◆ Action item ◆
Type out every line of the data again, exactly.

◆ Data excerpt ◆
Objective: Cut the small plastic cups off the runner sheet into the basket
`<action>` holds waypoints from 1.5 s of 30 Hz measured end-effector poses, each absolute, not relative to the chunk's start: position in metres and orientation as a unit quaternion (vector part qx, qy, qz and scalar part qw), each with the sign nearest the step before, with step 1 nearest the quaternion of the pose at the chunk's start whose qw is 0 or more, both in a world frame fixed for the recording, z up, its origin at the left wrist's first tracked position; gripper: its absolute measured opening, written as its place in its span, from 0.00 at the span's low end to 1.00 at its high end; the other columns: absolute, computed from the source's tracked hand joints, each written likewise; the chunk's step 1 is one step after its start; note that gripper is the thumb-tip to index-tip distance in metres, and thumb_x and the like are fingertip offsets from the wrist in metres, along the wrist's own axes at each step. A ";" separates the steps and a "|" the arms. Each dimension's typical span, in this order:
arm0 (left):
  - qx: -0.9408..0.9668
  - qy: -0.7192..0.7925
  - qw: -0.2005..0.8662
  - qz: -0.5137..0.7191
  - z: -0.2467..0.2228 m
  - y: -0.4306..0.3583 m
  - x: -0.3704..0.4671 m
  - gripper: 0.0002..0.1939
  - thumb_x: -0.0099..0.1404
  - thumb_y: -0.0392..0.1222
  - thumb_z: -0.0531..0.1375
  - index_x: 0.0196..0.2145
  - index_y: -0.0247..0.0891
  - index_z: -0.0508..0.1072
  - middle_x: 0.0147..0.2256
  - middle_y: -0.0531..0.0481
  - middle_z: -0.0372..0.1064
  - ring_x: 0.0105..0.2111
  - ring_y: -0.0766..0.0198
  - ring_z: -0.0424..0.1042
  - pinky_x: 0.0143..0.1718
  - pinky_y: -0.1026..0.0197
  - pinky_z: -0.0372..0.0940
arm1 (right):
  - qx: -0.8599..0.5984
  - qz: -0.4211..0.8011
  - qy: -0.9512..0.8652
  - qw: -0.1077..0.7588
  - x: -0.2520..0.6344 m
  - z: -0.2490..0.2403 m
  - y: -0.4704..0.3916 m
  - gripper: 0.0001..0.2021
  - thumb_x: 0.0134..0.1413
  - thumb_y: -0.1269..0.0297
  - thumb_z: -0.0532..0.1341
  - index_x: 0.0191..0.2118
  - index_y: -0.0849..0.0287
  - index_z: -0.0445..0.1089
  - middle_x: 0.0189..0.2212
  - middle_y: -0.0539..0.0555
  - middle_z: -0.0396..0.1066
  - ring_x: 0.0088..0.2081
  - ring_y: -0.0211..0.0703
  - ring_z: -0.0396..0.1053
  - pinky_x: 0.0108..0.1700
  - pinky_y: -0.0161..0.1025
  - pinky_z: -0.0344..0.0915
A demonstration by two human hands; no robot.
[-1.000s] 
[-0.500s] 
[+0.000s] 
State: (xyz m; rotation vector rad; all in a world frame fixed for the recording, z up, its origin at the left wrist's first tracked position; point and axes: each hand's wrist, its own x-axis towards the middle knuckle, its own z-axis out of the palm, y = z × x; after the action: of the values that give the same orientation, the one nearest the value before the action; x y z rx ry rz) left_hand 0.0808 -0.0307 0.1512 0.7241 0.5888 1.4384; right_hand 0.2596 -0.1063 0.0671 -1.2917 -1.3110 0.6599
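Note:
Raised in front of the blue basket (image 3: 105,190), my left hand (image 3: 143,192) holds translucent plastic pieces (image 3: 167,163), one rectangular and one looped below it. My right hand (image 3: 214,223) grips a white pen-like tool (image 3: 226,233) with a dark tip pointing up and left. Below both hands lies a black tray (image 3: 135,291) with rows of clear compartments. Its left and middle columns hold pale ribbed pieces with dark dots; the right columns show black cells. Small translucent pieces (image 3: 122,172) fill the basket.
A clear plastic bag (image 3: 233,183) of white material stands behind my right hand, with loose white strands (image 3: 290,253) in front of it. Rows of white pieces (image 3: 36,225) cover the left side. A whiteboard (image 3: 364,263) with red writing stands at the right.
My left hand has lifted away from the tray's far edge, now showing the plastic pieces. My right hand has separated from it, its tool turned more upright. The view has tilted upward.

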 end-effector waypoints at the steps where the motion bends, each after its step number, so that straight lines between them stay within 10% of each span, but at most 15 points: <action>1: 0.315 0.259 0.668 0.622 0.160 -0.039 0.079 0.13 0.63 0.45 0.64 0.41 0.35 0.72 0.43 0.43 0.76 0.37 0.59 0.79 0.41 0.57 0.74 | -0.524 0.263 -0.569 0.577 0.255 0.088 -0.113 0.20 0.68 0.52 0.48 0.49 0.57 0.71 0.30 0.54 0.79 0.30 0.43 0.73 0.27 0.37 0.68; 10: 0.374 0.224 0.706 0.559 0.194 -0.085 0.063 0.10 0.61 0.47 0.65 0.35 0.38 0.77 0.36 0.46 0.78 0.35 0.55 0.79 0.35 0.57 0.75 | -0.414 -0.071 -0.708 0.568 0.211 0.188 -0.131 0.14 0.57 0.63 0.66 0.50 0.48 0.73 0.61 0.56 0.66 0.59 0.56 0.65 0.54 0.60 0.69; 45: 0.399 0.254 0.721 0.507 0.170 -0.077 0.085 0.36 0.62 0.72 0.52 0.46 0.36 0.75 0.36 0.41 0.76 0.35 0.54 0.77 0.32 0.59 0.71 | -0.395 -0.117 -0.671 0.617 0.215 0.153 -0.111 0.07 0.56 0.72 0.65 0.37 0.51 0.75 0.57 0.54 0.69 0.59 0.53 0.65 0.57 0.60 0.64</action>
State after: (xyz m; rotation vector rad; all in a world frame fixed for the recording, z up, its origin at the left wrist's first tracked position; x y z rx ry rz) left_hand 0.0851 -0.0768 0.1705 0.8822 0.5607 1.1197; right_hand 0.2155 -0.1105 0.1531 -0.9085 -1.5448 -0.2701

◆ Result ◆
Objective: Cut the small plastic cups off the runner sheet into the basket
`<action>` holds waypoints from 1.5 s of 30 Hz measured end-effector poses, each absolute, not relative to the chunk's start: position in metres and orientation as a unit quaternion (vector part qx, qy, qz and scalar part qw), each with the sign nearest the step before, with step 1 nearest the quaternion of the pose at the chunk's start whose qw is 0 or more, both in a world frame fixed for the recording, z up, its origin at the left wrist's first tracked position; gripper: its absolute measured opening, written as its place in its span, from 0.00 at the span's low end to 1.00 at its high end; the other columns: absolute, computed from the source's tracked hand joints, each written likewise; the chunk's step 1 is one step after its start; note that gripper is the thumb-tip to index-tip distance in metres, and thumb_x and the like are fingertip offsets from the wrist in metres, along the wrist's own axes at each step. A ";" separates the steps and a "|" the arms. Each dimension's typical span, in this order:
arm0 (left):
  - qx: -0.9408..0.9668
  - qy: -0.7192..0.7925
  - qw: -0.2005..0.8662
  - qz: -0.5137..0.7191
  - z: -0.2467..0.2228 m
  - y: -0.4306..0.3583 m
  - x: -0.3704..0.4671 m
  - gripper: 0.0002..0.1939
  - thumb_x: -0.0099..0.1404
  - thumb_y: -0.0392..0.1222
  - thumb_z: -0.0531..0.1375
  - index_x: 0.0196..0.2145
  - index_y: -0.0247..0.0891
  - index_z: -0.0508..0.1072
  - middle_x: 0.0147..0.2256
  - middle_y: -0.0531..0.0481
  - middle_z: -0.0372..0.1064
  - ring_x: 0.0105..0.2111
  - ring_y: -0.0766..0.0198
  - ring_z: -0.0424..0.1042
  - pinky_x: 0.0143..0.1718
  - pinky_y: -0.1026..0.0197
  - pinky_z: -0.0372..0.0940
arm1 (right):
  - qx: -0.8599..0.5984
  - qz: -0.4211..0.8011
  - qy: -0.9512..0.8652
  - qw: -0.1077..0.7588
  - x: -0.2520..0.6344 m
  - z: -0.2490..0.2403 m
  - y: -0.4704..0.3916 m
  - gripper: 0.0001..0.2021
  - thumb_x: 0.0134..0.1413
  - thumb_y: -0.1269..0.0297
  - thumb_z: -0.0532..0.1341
  - index_x: 0.0191..0.2118
  - index_y: -0.0849..0.0287
  - index_z: -0.0445..0.1089
  - middle_x: 0.0189..0.2212
  - middle_y: -0.0539..0.0555
  - middle_z: -0.0396..0.1066
  - ring_x: 0.0088..0.2081
  - ring_y: -0.0211..0.0703
  - ring_z: -0.0396..0.1053
  - pinky_x: 0.0108..0.1700
  - pinky_y: -0.0161..0.1025
  - pinky_z: -0.0344..0.0915
A demonstration by two human hands; no robot.
[-1.000s] 
[-0.500s] 
[+0.000s] 
State: (xyz m; rotation vector rad; all in a world frame fixed for the recording, z up, its origin at the left wrist's first tracked position; point and axes: each hand's wrist, its own x-axis towards the middle knuckle, its own z-axis out of the palm, y = z × x; after the action: of the values that give the same orientation, the one nearest the value before the action; x y z rx ry rz) left_hand 0.0808 -0.0307 0.1512 0.7241 0.5888 1.4384; right_hand 0.2596 -0.1063 0.0671 -1.2917 -1.3110 0.6599
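Note:
Raised in front of the blue basket (image 3: 105,190), my left hand (image 3: 143,192) holds translucent plastic pieces (image 3: 167,163), one rectangular and one looped below it. My right hand (image 3: 214,223) grips a white pen-like tool (image 3: 226,233) with a dark tip pointing up and left. Below both hands lies a black tray (image 3: 135,291) with rows of clear compartments. Its left and middle columns hold pale ribbed pieces with dark dots; the right columns show black cells. Small translucent pieces (image 3: 122,172) fill the basket.
A clear plastic bag (image 3: 233,183) of white material stands behind my right hand, with loose white strands (image 3: 290,253) in front of it. Rows of white pieces (image 3: 36,225) cover the left side. A whiteboard (image 3: 364,263) with red writing stands at the right.
My left hand has lifted away from the tray's far edge, now showing the plastic pieces. My right hand has separated from it, its tool turned more upright. The view has tilted upward.
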
 end-effector waypoints at the steps where the motion bends, each after its step number, so that straight lines between them stay within 10% of each span, but at most 15 points: <action>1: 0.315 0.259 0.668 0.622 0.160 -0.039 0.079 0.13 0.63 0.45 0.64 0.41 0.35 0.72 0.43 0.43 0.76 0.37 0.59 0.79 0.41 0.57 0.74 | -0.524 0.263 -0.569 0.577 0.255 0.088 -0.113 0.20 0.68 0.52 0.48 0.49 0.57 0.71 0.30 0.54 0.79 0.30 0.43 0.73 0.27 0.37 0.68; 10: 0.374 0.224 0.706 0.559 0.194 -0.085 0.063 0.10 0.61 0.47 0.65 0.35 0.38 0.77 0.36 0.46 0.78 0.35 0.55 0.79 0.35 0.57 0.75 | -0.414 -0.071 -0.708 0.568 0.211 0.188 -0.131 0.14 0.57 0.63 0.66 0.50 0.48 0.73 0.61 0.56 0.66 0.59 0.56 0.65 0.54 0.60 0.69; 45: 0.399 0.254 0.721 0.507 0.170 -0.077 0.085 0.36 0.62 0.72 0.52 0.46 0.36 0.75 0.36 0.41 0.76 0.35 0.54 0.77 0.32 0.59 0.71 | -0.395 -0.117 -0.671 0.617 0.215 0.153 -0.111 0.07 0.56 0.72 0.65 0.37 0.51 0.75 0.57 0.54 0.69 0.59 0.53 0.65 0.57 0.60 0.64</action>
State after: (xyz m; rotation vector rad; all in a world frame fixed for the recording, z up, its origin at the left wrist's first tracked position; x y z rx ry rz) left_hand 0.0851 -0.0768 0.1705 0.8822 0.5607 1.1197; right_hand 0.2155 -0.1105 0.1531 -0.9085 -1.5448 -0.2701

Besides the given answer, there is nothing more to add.